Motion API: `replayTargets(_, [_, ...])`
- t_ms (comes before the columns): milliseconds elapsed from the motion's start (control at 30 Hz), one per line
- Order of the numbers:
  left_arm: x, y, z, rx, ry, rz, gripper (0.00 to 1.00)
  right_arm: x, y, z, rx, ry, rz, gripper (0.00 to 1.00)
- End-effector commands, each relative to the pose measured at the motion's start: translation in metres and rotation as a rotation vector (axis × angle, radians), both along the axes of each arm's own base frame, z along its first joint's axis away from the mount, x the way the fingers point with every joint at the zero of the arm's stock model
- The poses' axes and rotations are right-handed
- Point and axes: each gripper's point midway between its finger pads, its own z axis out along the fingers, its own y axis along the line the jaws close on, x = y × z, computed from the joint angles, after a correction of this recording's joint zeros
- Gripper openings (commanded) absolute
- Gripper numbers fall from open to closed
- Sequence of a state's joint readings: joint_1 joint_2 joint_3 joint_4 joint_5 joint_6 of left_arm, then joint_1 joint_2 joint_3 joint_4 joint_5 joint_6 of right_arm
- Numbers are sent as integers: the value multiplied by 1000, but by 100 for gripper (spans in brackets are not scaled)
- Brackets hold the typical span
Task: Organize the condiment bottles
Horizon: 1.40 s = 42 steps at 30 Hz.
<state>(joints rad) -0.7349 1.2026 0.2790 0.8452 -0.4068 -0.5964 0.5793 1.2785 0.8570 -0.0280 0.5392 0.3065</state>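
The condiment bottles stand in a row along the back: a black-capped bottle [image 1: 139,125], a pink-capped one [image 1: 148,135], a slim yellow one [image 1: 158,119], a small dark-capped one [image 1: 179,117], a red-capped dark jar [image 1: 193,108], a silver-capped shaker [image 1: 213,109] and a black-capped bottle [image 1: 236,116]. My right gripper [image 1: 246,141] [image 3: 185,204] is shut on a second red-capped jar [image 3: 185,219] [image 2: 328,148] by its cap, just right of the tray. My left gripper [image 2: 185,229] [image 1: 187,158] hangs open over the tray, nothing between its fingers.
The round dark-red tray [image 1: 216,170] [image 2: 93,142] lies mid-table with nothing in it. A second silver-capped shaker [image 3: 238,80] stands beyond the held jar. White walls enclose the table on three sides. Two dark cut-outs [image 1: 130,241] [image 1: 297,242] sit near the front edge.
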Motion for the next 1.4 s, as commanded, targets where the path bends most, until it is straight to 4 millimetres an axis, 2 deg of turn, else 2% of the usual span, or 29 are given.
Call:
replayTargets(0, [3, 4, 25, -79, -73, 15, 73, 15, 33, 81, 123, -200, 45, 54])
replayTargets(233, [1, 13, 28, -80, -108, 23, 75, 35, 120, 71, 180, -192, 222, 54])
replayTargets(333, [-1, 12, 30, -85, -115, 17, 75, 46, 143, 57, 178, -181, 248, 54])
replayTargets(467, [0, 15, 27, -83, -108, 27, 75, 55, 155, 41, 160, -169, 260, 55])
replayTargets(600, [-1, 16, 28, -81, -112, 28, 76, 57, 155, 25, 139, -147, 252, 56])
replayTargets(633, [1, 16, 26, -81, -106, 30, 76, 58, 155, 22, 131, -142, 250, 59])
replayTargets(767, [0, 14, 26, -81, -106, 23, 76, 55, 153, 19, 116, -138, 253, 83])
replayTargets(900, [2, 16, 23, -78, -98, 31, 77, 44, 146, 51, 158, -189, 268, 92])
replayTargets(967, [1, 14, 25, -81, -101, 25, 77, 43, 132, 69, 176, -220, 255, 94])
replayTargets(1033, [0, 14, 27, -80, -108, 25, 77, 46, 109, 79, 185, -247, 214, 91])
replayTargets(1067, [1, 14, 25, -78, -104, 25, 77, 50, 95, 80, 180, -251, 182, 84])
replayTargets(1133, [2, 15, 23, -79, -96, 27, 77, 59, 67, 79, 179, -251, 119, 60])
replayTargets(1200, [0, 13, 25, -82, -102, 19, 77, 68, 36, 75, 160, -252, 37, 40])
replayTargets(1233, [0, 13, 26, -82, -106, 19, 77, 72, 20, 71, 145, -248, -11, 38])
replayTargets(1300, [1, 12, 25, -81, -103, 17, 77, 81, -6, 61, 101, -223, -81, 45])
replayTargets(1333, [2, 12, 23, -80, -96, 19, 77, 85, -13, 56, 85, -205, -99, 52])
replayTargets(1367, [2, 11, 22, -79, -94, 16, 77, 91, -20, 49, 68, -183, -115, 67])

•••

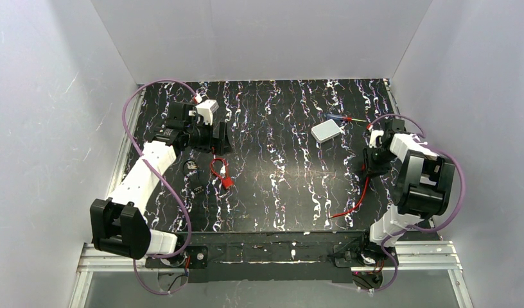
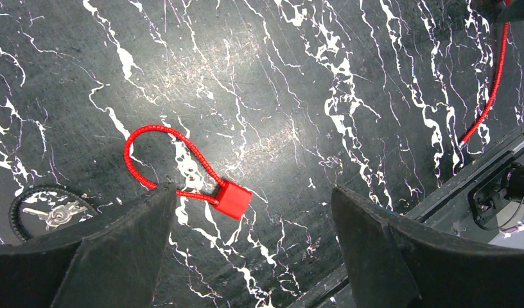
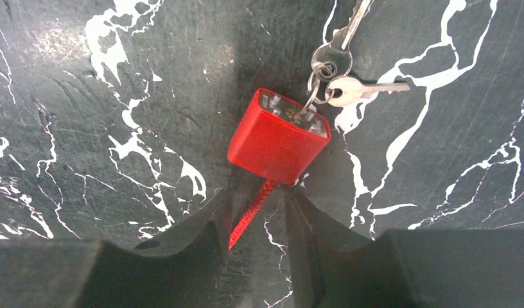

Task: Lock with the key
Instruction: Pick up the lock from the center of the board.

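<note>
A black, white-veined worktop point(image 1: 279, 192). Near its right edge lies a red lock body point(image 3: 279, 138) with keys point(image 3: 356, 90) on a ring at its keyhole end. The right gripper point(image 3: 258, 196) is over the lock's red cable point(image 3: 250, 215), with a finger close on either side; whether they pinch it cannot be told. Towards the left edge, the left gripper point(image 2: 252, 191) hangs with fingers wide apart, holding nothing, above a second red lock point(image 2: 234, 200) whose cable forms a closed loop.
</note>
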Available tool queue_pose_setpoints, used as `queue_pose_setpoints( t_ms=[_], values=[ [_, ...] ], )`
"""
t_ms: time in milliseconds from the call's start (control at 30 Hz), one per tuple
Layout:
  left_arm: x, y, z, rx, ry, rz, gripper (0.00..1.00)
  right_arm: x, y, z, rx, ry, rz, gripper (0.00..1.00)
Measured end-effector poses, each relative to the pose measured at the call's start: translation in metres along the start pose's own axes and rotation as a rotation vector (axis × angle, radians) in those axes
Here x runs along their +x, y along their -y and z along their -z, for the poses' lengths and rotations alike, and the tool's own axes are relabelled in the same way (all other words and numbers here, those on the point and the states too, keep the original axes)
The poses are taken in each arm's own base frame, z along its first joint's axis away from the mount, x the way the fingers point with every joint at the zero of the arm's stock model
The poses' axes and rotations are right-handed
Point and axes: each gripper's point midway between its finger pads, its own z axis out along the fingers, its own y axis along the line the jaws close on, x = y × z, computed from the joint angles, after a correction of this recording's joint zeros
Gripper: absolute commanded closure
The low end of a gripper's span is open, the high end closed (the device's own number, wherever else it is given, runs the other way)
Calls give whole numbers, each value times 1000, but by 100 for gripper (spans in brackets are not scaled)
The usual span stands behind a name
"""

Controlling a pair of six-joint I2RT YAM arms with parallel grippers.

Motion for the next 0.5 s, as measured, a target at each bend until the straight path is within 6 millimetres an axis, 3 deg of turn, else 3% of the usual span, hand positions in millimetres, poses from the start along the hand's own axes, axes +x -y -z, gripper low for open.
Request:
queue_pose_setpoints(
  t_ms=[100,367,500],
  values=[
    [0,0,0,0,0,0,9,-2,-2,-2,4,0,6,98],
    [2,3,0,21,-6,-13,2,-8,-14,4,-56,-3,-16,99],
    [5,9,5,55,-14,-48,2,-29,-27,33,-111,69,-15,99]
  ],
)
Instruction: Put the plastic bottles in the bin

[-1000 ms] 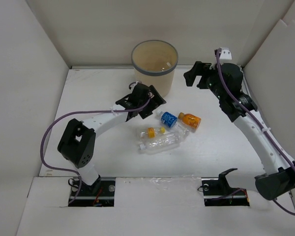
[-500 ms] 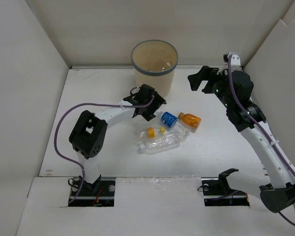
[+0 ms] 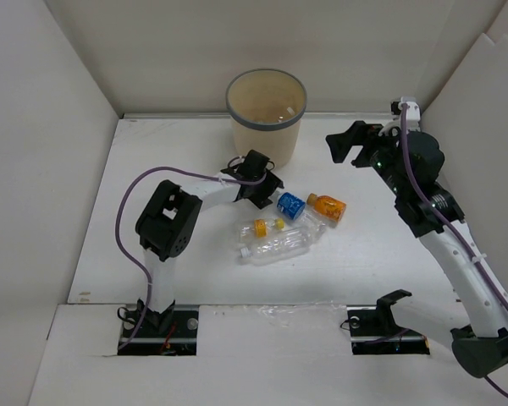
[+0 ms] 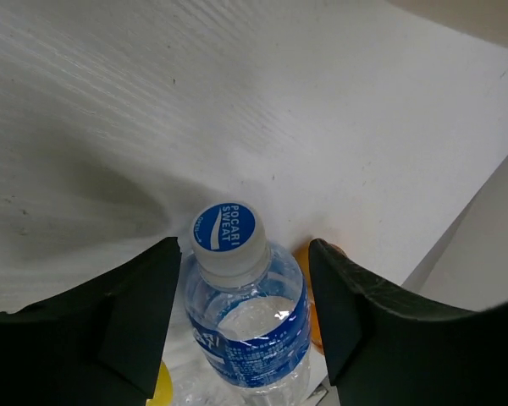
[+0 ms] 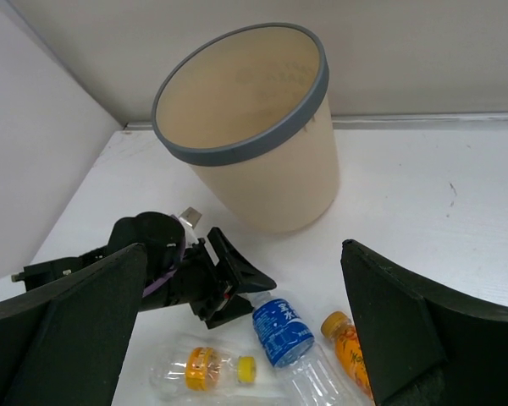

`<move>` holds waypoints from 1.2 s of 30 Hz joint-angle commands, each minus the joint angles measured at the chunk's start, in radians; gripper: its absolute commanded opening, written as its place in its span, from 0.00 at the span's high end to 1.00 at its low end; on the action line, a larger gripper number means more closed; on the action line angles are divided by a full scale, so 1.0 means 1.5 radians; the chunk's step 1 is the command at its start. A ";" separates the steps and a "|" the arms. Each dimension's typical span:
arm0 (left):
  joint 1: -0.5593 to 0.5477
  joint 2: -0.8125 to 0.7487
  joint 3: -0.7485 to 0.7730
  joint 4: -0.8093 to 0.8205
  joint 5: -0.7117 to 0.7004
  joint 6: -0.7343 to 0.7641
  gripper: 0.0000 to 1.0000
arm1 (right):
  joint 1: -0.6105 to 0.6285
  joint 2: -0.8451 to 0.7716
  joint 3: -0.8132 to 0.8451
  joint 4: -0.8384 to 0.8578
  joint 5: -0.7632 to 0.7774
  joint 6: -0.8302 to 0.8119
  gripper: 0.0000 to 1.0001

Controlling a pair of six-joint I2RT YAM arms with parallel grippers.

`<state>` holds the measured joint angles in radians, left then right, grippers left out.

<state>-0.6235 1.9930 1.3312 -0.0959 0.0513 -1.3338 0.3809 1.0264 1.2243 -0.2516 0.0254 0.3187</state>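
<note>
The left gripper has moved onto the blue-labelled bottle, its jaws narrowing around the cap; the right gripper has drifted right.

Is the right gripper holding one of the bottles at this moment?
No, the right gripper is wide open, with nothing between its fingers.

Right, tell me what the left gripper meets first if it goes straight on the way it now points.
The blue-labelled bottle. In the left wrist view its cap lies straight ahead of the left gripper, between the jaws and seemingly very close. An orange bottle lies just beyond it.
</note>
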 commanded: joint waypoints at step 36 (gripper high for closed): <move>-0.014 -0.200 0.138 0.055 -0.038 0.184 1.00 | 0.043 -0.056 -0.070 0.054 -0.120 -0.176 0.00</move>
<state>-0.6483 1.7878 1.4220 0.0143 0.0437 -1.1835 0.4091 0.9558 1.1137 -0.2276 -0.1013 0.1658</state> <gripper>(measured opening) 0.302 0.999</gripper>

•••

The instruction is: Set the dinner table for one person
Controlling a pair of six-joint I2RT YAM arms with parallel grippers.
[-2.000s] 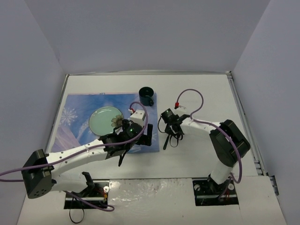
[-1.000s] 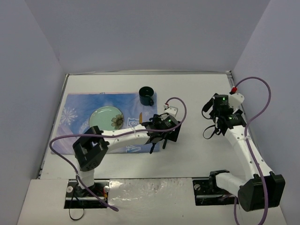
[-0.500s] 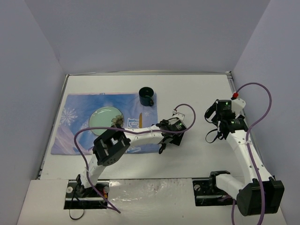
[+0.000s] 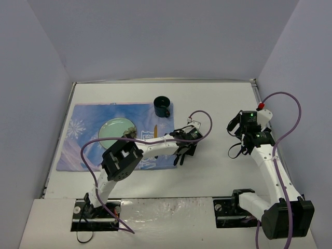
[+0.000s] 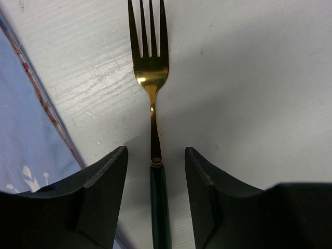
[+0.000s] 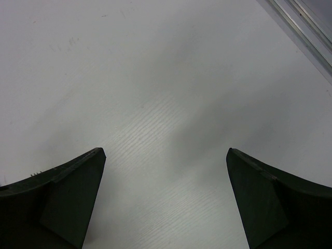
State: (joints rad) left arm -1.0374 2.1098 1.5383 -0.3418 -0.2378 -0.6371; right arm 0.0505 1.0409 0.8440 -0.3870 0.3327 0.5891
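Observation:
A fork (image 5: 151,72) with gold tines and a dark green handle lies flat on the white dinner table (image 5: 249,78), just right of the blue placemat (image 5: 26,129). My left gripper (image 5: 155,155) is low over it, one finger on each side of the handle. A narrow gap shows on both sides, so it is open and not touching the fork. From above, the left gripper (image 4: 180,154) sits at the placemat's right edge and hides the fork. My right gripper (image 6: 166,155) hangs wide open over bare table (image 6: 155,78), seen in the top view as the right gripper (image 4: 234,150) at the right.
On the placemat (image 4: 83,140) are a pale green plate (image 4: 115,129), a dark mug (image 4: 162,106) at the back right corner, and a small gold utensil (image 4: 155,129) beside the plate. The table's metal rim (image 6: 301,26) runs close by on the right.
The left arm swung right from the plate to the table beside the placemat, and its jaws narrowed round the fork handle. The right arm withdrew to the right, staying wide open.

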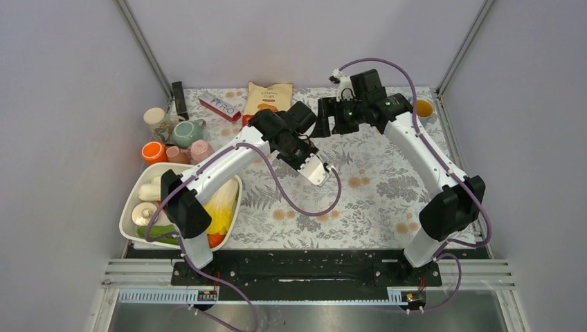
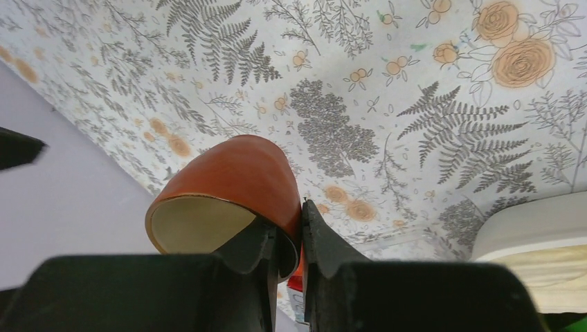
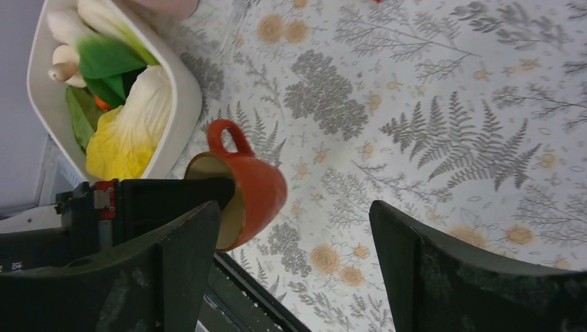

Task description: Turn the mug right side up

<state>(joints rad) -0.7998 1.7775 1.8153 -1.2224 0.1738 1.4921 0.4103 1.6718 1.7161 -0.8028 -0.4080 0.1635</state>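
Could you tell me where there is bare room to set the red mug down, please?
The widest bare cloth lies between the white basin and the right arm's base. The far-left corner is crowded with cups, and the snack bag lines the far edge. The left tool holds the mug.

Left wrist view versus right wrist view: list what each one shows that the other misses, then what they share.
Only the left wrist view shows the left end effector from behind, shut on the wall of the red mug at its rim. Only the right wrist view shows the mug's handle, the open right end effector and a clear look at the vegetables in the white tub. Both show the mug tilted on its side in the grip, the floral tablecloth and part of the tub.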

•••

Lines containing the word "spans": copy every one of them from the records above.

- Numbers are sent as integers: the value multiplied by 1000, but by 100 for gripper (spans in brackets are not scaled)
Calls give whole numbers, each value times 1000, but by 100 for gripper (spans in brackets are not scaled)

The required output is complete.